Bob Rosso recalls when racing the Boulder Mountain Tour involved a little walking before skiing.

“We used to have to walk the course on skis to knock the air out of the snow so the snow machines could groom it,” he said.

It was Rosso and a couple others who conceived of the race in 1973 to commemorate the occasion when Sun Valley ski instructor Louis Stur skied from Ketchum to Galena Lodge to deliver medicine.

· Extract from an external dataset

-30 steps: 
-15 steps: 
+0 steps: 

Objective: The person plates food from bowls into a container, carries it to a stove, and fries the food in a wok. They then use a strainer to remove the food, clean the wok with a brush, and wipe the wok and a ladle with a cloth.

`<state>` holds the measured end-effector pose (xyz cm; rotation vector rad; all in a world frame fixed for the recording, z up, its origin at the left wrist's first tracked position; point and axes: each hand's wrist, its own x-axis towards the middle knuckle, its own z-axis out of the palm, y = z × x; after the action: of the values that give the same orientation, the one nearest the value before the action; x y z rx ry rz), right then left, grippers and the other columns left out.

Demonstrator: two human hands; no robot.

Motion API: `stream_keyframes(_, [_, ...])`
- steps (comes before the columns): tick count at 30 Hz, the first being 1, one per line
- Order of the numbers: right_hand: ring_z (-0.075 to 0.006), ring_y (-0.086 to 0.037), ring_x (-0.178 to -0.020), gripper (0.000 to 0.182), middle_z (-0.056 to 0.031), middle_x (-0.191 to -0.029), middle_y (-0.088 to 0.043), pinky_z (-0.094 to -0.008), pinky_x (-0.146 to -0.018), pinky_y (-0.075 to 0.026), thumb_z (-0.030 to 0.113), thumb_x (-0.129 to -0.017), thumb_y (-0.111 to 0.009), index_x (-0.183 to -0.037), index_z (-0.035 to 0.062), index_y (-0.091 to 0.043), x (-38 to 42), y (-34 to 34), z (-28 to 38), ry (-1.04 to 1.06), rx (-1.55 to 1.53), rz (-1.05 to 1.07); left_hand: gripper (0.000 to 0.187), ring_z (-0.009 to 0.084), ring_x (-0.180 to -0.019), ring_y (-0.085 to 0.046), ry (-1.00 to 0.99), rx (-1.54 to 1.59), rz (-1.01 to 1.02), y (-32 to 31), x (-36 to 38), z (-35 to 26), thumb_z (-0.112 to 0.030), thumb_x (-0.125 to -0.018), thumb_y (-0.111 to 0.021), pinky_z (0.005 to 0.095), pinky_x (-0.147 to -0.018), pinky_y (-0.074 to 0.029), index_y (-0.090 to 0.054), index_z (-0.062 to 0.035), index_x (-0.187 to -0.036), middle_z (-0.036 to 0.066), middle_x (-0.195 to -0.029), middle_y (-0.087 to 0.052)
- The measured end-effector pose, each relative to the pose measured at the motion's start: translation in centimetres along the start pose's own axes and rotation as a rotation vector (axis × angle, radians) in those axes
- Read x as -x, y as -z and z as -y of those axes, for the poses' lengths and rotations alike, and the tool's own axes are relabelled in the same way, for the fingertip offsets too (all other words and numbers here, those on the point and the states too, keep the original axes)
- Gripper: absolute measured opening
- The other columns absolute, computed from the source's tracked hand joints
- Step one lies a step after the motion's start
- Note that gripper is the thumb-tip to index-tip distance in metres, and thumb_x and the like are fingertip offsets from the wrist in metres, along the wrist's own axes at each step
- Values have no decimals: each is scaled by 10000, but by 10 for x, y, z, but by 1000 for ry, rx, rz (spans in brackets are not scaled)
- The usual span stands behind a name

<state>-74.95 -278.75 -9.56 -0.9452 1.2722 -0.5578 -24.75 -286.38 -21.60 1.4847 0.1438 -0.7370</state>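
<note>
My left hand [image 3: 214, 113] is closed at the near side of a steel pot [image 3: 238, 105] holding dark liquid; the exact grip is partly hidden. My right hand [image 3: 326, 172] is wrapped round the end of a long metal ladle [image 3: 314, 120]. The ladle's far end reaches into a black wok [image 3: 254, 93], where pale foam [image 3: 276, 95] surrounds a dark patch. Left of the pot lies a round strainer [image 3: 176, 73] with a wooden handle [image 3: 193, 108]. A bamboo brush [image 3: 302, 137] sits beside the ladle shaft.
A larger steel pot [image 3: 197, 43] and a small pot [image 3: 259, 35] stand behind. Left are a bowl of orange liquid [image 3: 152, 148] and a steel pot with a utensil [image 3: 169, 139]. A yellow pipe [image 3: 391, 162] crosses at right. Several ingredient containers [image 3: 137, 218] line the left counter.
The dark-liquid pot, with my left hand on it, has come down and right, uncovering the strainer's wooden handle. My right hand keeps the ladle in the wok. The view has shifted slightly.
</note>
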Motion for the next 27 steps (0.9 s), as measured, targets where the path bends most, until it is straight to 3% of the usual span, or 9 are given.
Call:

Skiers only have to cross the highway once in modern days; they had to cross it five or six times in the early days, and skiers could slip off highway berms onto the highway before the Harriman Trail was built.

The 20-mile ski race, now in its 50th year, descended 1,100 feet, going up and over the berms lining Highway 75 (then known as U.S. 93) -from Galena Lodge to the Sawtooth National Recreation Area headquarters.

Four or five skiers skied the course the day before the race to push the air out of the snow so a snowmobile could pack the course, recalled Rosso. Even then, fresh snow often covered the tracks in the early years of the race.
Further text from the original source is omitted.